Task details: Restate word for word the line containing "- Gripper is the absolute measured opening" and each line that follows it, through the last line below, and nothing else.

:::

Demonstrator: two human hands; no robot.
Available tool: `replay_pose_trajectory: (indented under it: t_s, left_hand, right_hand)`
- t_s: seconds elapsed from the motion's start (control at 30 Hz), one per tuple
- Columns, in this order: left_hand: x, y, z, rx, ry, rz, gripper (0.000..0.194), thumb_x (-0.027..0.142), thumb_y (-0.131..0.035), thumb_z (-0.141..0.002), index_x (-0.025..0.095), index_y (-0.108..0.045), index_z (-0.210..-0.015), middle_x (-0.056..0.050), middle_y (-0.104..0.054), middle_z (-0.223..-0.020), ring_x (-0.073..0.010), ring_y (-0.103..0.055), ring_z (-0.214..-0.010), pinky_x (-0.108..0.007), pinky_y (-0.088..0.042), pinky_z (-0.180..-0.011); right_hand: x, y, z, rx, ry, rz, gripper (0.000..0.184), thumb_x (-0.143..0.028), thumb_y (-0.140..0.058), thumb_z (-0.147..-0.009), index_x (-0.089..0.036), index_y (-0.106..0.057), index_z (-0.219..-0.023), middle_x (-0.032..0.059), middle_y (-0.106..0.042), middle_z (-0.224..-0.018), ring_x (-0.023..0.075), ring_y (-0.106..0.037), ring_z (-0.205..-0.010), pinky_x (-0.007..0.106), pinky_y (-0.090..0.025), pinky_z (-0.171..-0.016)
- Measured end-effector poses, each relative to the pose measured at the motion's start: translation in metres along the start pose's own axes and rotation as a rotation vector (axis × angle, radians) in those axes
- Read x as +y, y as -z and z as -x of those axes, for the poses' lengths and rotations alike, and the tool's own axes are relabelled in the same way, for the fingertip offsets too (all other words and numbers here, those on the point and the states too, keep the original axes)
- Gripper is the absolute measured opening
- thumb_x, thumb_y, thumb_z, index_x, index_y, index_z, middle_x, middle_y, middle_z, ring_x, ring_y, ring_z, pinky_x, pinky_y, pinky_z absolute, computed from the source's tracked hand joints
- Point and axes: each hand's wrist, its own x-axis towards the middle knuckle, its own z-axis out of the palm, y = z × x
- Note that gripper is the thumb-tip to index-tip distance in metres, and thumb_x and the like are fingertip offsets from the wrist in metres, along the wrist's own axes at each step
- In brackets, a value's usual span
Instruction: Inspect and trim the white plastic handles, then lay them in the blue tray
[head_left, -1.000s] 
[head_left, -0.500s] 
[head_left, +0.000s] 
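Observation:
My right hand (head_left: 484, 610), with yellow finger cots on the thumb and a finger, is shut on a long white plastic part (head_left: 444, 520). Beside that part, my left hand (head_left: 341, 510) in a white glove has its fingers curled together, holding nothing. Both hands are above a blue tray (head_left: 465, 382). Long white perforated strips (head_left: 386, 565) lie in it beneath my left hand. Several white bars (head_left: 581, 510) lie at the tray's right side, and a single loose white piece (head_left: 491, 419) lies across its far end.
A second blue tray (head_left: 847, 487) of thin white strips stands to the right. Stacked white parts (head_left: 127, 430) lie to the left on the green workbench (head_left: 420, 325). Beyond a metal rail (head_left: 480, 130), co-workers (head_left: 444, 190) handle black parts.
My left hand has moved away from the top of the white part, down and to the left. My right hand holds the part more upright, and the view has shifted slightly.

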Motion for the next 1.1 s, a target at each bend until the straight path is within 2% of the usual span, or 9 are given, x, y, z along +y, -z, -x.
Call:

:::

Answer box:
- Gripper is the absolute measured opening
- thumb_x, thumb_y, thumb_z, index_x, index_y, index_z, middle_x, middle_y, middle_z, ring_x, ring_y, ring_z, pinky_x, pinky_y, pinky_z absolute, computed from the source's tracked hand joints
- Point and axes: each hand's wrist, its own x-axis towards the middle knuckle, its own z-axis out of the palm, y = z × x
- Note that gripper is the thumb-tip to index-tip distance in metres, and thumb_x and the like are fingertip offsets from the wrist in metres, along the wrist's own axes at each step
- In brackets, a value's usual span
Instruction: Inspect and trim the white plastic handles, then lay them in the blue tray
[head_left, -1.000s] 
[head_left, -0.500s] 
[head_left, +0.000s] 
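Observation:
My right hand (head_left: 484, 610), with yellow finger cots on the thumb and a finger, is shut on a long white plastic part (head_left: 444, 520). Beside that part, my left hand (head_left: 341, 510) in a white glove has its fingers curled together, holding nothing. Both hands are above a blue tray (head_left: 465, 382). Long white perforated strips (head_left: 386, 565) lie in it beneath my left hand. Several white bars (head_left: 581, 510) lie at the tray's right side, and a single loose white piece (head_left: 491, 419) lies across its far end.
A second blue tray (head_left: 847, 487) of thin white strips stands to the right. Stacked white parts (head_left: 127, 430) lie to the left on the green workbench (head_left: 420, 325). Beyond a metal rail (head_left: 480, 130), co-workers (head_left: 444, 190) handle black parts.
My left hand has moved away from the top of the white part, down and to the left. My right hand holds the part more upright, and the view has shifted slightly.
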
Motion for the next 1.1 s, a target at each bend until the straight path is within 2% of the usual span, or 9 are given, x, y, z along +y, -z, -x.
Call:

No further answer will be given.